BILLBOARD: Strong sales and musical identity propel the 'Idol' winner's fourth album.
As the "American Idol" final four tuned up for another showdown recently, season-three winner Fantasia found herself back in the spotlight as well. That's because her fourth album, "Side Effects of You" (19 Recordings/RCA), debuted at No. 1 on Billboard's Top R&B/Hip-Hop Albums chart and No. 2 on the Billboard 200.
The debut positions of Fantasia's latest album resemble the performance of 2010's "Back to Me," which has sold 490,000 copies, according to Nielsen SoundScan. Adding in 2006's "Fantasia" and 2004's "Free Yourself," the Grammy Award winner accounts for 2.9 million albums sold and is the fifth-largest-selling "Idol" contestant behind Carrie Underwood (14.2 million), Kelly Clarkson (12.3 million), Chris Daughtry (6.8 million) and Clay Aiken (5.1 million). Fantasia is also the biggest seller among "Idol" R&B acts.

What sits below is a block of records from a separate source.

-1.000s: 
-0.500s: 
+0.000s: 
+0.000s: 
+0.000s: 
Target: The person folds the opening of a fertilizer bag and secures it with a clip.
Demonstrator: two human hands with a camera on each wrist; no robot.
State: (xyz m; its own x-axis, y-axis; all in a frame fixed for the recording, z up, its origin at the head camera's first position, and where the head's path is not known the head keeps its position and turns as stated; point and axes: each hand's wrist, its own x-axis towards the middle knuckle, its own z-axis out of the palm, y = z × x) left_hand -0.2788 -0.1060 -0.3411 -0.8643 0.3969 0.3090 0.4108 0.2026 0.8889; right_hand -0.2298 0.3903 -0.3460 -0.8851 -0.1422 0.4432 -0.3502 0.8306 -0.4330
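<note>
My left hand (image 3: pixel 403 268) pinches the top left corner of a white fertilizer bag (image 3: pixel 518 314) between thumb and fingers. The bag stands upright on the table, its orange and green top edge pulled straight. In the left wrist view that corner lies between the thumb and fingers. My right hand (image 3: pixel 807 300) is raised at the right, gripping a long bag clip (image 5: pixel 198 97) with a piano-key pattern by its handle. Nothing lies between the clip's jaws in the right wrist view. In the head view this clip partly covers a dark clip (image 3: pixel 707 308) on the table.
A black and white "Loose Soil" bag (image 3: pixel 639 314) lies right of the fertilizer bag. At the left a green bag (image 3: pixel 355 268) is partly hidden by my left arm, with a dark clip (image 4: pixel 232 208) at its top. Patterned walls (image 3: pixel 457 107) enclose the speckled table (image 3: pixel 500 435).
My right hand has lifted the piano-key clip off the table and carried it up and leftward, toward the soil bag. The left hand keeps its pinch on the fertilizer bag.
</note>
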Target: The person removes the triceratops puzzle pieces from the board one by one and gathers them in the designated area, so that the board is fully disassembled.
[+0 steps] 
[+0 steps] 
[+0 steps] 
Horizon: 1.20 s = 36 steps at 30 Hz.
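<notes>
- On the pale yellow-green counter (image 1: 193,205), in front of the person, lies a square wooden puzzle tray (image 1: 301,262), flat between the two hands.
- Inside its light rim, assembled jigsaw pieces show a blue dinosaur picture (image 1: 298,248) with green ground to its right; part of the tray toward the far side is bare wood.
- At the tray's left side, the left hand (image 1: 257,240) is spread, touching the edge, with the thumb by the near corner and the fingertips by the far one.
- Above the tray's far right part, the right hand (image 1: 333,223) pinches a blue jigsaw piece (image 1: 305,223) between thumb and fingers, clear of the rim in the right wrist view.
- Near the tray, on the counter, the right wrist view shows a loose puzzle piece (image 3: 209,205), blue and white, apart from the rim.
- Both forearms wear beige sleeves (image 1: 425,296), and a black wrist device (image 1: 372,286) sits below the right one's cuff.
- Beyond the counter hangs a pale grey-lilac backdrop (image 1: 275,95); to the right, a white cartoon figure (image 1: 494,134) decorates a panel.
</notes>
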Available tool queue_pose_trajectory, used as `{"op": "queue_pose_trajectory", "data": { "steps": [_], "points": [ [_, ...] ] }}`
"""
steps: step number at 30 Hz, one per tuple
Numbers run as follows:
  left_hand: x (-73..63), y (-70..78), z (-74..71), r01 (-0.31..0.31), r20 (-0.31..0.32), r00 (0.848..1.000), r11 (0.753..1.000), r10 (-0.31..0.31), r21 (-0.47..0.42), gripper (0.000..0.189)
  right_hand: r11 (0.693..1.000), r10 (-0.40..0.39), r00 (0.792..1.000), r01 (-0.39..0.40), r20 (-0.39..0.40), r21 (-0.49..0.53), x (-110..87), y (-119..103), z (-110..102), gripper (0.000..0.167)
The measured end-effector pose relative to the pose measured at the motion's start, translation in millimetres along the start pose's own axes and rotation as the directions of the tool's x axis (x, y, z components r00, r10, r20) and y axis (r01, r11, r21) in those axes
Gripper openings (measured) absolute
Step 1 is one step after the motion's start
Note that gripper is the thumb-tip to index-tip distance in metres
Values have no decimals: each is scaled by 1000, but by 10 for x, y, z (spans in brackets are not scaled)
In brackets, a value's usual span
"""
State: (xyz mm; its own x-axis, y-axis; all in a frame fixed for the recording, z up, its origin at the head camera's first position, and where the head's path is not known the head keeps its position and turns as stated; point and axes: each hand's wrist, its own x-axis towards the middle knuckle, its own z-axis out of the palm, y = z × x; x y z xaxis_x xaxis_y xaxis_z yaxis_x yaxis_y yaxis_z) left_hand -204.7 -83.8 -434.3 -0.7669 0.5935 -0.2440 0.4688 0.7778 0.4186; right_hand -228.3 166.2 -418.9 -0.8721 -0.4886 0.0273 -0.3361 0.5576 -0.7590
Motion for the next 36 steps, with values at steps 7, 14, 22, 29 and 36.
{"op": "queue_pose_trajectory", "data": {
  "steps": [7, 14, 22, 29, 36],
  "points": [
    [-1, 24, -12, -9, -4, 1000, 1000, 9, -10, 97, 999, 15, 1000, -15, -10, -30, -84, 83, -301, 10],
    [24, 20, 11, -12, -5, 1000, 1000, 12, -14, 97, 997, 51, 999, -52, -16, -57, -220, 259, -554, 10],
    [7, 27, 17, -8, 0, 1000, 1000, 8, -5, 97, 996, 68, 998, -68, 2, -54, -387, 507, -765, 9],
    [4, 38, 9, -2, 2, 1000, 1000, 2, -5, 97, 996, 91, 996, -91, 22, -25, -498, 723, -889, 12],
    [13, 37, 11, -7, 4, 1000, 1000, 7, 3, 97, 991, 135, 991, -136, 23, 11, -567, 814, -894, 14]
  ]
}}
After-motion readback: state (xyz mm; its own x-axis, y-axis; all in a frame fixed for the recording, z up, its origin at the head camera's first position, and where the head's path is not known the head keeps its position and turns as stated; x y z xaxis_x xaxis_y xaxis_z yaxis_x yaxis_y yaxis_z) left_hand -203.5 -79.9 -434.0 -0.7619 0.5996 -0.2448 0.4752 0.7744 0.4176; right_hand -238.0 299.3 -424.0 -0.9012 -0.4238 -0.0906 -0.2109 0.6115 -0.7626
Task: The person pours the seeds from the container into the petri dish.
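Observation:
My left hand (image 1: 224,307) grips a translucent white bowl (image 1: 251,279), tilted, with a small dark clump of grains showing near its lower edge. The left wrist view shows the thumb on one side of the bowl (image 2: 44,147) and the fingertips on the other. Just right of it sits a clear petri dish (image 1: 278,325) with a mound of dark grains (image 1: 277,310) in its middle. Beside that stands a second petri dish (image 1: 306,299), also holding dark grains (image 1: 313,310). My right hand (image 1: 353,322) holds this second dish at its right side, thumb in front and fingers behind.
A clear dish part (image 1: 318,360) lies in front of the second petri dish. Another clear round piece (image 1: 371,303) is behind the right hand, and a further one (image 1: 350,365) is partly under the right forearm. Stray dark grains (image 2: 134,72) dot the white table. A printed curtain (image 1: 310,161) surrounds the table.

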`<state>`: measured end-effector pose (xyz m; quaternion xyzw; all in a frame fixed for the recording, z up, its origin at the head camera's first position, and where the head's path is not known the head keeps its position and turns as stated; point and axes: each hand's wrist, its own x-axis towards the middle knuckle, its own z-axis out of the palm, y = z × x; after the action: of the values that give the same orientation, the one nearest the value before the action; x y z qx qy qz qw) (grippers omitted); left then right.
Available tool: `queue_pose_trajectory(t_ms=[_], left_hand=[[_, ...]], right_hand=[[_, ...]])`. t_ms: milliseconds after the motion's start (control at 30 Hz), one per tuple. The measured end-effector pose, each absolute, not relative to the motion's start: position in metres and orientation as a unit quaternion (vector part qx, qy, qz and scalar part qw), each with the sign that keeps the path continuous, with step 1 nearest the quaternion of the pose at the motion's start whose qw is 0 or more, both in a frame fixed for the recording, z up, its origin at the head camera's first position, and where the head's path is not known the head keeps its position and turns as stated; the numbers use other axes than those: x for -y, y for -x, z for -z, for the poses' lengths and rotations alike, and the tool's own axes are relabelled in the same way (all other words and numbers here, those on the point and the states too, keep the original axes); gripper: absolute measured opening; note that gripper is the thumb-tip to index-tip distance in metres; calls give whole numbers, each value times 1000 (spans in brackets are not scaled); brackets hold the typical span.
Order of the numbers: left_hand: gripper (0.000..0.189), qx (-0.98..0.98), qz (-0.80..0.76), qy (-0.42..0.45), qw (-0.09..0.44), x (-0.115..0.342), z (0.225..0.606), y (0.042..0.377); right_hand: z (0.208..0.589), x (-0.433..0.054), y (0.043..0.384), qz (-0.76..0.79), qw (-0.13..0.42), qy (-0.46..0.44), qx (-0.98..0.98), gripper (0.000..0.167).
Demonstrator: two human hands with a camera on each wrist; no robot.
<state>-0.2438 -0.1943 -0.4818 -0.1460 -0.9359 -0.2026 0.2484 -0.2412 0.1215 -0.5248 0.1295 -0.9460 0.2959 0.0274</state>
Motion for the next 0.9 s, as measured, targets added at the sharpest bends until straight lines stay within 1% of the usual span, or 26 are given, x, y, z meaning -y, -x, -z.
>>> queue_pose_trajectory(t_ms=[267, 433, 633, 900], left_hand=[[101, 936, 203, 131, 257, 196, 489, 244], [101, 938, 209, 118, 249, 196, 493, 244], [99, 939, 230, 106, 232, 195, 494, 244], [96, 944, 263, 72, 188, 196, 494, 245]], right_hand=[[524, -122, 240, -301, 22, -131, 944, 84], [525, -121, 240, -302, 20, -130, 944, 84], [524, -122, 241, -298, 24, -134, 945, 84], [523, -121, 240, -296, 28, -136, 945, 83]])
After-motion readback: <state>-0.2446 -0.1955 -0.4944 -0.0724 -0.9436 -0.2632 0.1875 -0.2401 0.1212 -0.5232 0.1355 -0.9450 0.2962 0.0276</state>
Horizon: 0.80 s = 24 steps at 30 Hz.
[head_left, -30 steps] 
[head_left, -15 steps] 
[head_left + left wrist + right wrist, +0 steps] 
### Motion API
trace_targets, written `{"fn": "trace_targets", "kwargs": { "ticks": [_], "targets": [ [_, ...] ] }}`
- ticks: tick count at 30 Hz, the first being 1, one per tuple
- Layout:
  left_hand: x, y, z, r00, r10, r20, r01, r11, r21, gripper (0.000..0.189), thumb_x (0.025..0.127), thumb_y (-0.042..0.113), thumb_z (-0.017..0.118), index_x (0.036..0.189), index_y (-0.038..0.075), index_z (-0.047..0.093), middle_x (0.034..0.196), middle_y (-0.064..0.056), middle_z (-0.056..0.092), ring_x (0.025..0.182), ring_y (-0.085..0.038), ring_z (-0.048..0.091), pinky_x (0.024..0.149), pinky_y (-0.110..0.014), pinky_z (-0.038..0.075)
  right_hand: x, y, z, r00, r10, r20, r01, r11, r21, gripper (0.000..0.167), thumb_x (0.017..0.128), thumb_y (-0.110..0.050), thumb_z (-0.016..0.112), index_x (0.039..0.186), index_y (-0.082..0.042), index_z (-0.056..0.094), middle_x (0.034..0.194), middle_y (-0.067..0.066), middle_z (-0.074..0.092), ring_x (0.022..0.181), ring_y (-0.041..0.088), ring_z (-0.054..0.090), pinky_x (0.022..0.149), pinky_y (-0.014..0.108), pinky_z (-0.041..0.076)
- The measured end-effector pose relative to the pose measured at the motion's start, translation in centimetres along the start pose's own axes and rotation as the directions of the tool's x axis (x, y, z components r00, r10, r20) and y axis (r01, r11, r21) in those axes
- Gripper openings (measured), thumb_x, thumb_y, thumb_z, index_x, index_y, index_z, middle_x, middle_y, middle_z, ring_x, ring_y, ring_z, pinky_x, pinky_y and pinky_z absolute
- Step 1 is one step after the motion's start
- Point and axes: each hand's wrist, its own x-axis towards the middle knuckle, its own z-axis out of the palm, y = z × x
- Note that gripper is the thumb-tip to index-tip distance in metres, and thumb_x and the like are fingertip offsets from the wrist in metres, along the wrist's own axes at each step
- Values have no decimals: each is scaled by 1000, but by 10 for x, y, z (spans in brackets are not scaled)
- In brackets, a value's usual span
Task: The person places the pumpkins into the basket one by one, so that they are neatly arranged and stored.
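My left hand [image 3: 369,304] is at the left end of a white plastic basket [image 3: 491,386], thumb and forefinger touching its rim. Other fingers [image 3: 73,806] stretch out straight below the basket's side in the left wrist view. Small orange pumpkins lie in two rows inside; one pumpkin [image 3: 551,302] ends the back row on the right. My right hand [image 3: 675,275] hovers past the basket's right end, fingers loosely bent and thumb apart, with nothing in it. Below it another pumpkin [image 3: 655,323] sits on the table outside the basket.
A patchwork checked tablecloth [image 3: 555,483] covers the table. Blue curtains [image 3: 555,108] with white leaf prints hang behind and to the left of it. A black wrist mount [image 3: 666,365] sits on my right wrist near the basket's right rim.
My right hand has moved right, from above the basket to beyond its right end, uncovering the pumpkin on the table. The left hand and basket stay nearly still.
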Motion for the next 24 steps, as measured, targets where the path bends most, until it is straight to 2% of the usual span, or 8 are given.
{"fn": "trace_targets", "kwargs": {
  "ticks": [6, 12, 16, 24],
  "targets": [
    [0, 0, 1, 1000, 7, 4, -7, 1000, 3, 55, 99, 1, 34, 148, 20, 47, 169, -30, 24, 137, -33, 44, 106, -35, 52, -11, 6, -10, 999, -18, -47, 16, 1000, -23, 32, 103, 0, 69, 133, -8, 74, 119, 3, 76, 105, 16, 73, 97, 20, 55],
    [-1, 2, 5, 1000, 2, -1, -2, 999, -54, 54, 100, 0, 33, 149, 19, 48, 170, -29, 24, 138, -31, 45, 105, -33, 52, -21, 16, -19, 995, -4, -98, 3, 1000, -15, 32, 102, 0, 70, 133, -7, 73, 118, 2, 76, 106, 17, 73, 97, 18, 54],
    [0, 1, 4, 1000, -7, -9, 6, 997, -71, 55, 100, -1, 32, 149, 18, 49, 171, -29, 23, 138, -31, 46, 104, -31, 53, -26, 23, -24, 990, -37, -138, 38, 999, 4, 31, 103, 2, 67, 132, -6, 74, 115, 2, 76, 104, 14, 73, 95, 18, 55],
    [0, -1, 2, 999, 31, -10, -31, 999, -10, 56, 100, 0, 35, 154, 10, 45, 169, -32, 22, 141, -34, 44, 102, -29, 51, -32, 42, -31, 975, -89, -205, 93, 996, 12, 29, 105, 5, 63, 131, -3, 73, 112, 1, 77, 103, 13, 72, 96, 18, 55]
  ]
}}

So what triggered her new album's strong debuts? One factor: Fantasia's resonating performance of lead single "Lose to Win" during her April 18 return to the "Idol" stage. Currently No. 4 on the Adult R&B chart, the track's resulting digital sales spike gave her an eighth top 10-a tally that includes 13-week No. 1 "Truth Is." Fantasia also counts four top 10s on Hot R&B/Hip-Hop Songs, including the No. 1 "When I See You."
Another contributing factor is Fantasia's commitment to the musical direction she has taken, giving her a clear creative identity and solid fan base. It's a fusion she dubs "rock soul," melding her rock (Queen, Tina Turner) and R&B/soul influences (Aretha Franklin, Chaka Khan, Patti LaBelle).
"I wouldn't say the label really wanted me to go in this direction," Fantasia explains. "But I'm glad they respected my vision, allowing me to do me."
Fantasia's vision also included working primarily with one producer-Harmony Samuels (Kelly Rowland, Chris Brown)-and penning a majority of the tracks with a team of writers ranging from Andrea Martin and Emeli Sandé to Missy Elliott and Courtney Harrell. The title track was produced by Naughty Boy.
Paired with Samuels by RCA executive VP/head of A&R Keith Naftaly, Fantasia says she knew by the second day in the studio there was a special connection. "I'd been writing down a lot of thoughts and feelings during my time away," she recalls. "So I wanted to be able to pour my heart into this, not hold anything back. He picked up on that. It wasn't just about producing an album to make money. He genuinely wanted to see me deliver and be able to perform in a different mind-set."
Guest features are limited to Big K.R.I.T. on the engaging "Supernatural Love" and Rowland and Elliott on the colorful declaration "Without Me." Tagged as the second single, the latter recently went for adds at mainstream R&B radio.
It's the latest step in a marketing campaign designed to bring Fantasia before a wider audience. In addition to "Idol," RCA senior VP of marketing Carolyn Williams and VP of publicity Theola Borden point to appearances on the highly rated cable concert special "Centric Live: Fantasia at the Fillmore" (April 20), "Good Morning America" (April 24), Bravo's "Watch What Happens Live!" and CNN's "Showbiz Tonight" (both April 25) and "The View" (April 29) as major components in the label's rollout, which began in February.
The next phase will target late-night TV, a tour and additional fashion spreads (Fantasia earlier appeared on the cover of Upscale magazine), focusing on the singer's more colorful and sophisticated imaging. "This Fantasia wants to step out now," the singer says with a laugh. "It took a while for me to get there -- I had insecurities. But I'm more confident and comfortable with the woman I've become."
She will be drawing on that hard-won confidence when she hits the stage with an unlikely partner in June: Andrea Bocelli. During five select dates on Bocelli's tour, including June 8 at the Hollywood Bowl, Fantasia will duet with the classical tenor on some of his greatest hits in Italian and English.
"It's great positioning and shows her depth as an artist," RCA's Williams says. "You can't put Fantasia in a box. She's a trained vocalist who can push the envelope into many different types of music."